**EXERCISE INSTRUCTIONS**
Retype all of the listing exactly, with no pictures.

**AVAILABLE DATA**

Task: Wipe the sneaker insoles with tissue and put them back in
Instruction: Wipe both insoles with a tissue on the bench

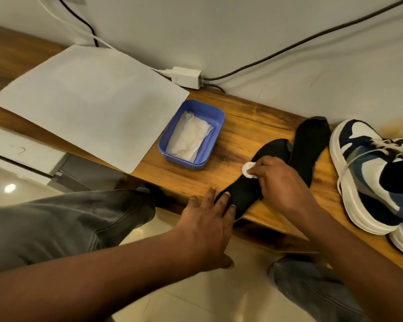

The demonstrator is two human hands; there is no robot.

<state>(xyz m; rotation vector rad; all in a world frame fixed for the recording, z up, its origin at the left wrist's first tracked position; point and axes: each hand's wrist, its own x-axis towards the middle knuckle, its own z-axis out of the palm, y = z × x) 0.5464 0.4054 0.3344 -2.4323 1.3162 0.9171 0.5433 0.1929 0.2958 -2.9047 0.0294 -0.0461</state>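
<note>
We see two black insoles lying on the wooden table (240,126), crossed at their middles; the near insole (247,182) runs out to the table's front edge, and the far insole (310,145) lies just behind it, toward the wall; our left hand (209,219) rests flat on the heel end of the near insole, fingers straight and spread, pinning it at the edge; our right hand (275,180) pinches a small wad of white tissue (248,170) and presses it against the middle of the same insole; a pair of navy, white and grey sneakers (370,173) stands on the table just to the right of the insoles, laces loose; to the left of the insoles sits a blue plastic tub (216,117) holding folded white tissue; further left of the tub lies a large white sheet (89,105); behind the tub, against the wall, sits a white adapter (186,76) with cables; grey trouser legs (63,224) show below the table's edge.
</note>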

**SOLVED PROBLEM**
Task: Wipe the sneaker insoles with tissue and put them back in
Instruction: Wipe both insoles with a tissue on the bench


The demonstrator is two human hands; there is no robot.

<state>(xyz m; rotation vector rad; all in a world frame fixed for the recording, z up, its origin at the left wrist's first tracked position; point and axes: each hand's wrist, its own x-axis towards the middle knuckle, its own z-axis out of the palm, y = z × x) 0.5464 0.4054 0.3344 -2.4323 1.3162 0.9171 0.5433 0.1929 0.2958 -2.9047 0.0294 -0.0461</state>
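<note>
We see two black insoles lying on the wooden table (240,126), crossed at their middles; the near insole (247,182) runs out to the table's front edge, and the far insole (310,145) lies just behind it, toward the wall; our left hand (209,219) rests flat on the heel end of the near insole, fingers straight and spread, pinning it at the edge; our right hand (275,180) pinches a small wad of white tissue (248,170) and presses it against the middle of the same insole; a pair of navy, white and grey sneakers (370,173) stands on the table just to the right of the insoles, laces loose; to the left of the insoles sits a blue plastic tub (216,117) holding folded white tissue; further left of the tub lies a large white sheet (89,105); behind the tub, against the wall, sits a white adapter (186,76) with cables; grey trouser legs (63,224) show below the table's edge.
</note>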

The exercise has nothing more to it.